Creatine and guanidinoacetate reference values in a French population
Introduction
The isolation of creatine is historically attributed to the French chemist Eugène Chevreul [1]. This physiological compound is supplied through body biosynthesis and the diet [2], [3], [4], and its role in muscle physiology has been largely claimed [5], [6], [7], [8]. A creatine/creatine phosphate cycle involving creatine kinases enables the reversible exchange of the high energy phosphate bond of ATP [3]. A role of brain creatine in neurotransmission has been recently proposed ([9], [10], [11], [12], and references therein).

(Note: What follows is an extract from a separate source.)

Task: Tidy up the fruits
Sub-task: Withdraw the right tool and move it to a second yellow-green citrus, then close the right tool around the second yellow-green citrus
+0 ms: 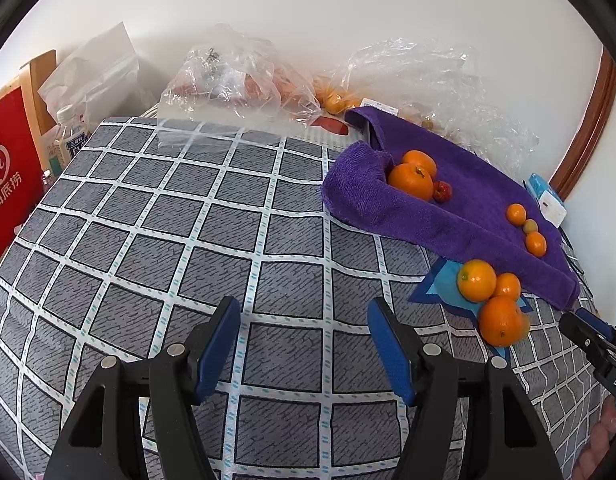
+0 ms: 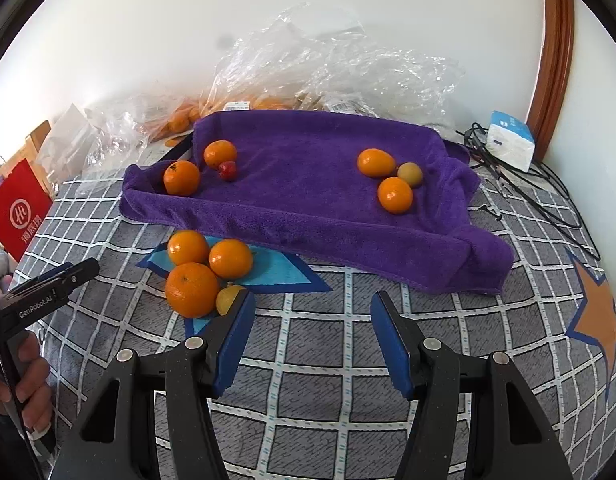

Primary creatine deficiency disorders (PCDD) are inborn errors of metabolism affecting proteins which catalyze creatine biosynthesis (AGAT and GAMT) or transport (SLC6A8) [10], [11], [12], [13], [14], [15], [16], [17]. This group of disorders has rapidly focused the attention of the physicians because, relatively unexpected, neurological dysfunctions (intellectual disability, speech delay, autistic behaviors, epilepsy) predominate sometimes over muscle signs [10], [11], [12], [13], [14], [15], [16], [17]. Interestingly, these disorders share in common a fall in brain creatine detectable by 1H-MRS [16]. This gives a basis for the neurological expression of these disorders and also explains why in many studies PCDD patients are screened by exploring populations of patients with neurological symptoms [18], [19], [20], [21], [22], [23], [24], [25], [26]. For these studies, reference values of a normal healthy population are often employed without knowing whether the population targeted by the screening and the normal population providing reference values differ or not in their body fluid contents in creatine and metabolites. We previously conducted a screening of primary creatine deficiencies in French patients with unexplained neurological symptoms [27]. In this cohort, laboratory data were collected in patients without PCDD (more than 6 thousand). This great number of data, here, has been used to calculate through adapted statistical tool new reference laboratory values and age intervals related to the large neurological population. Values and age intervals, obtained in this neurological population, are further compared with literature reference data given by different studies.
Section snippets
Population selection and data collection
The population was previously defined [27]. It was composed of French patients with neurological symptoms and submitted to screening for PCDD during a period of 28 months (between January 2008 and April 2010) in six major French university hospitals: Angers, Lille, Lyon and Paris (Hôpital Necker Enfants Malades, Hôpital Robert Debré and Hôpital Raymond Poincaré). The population includes 6334 persons distributing into 4411 male (age range 0–82 years) and 1923 female (age range 0–70 years) subjects.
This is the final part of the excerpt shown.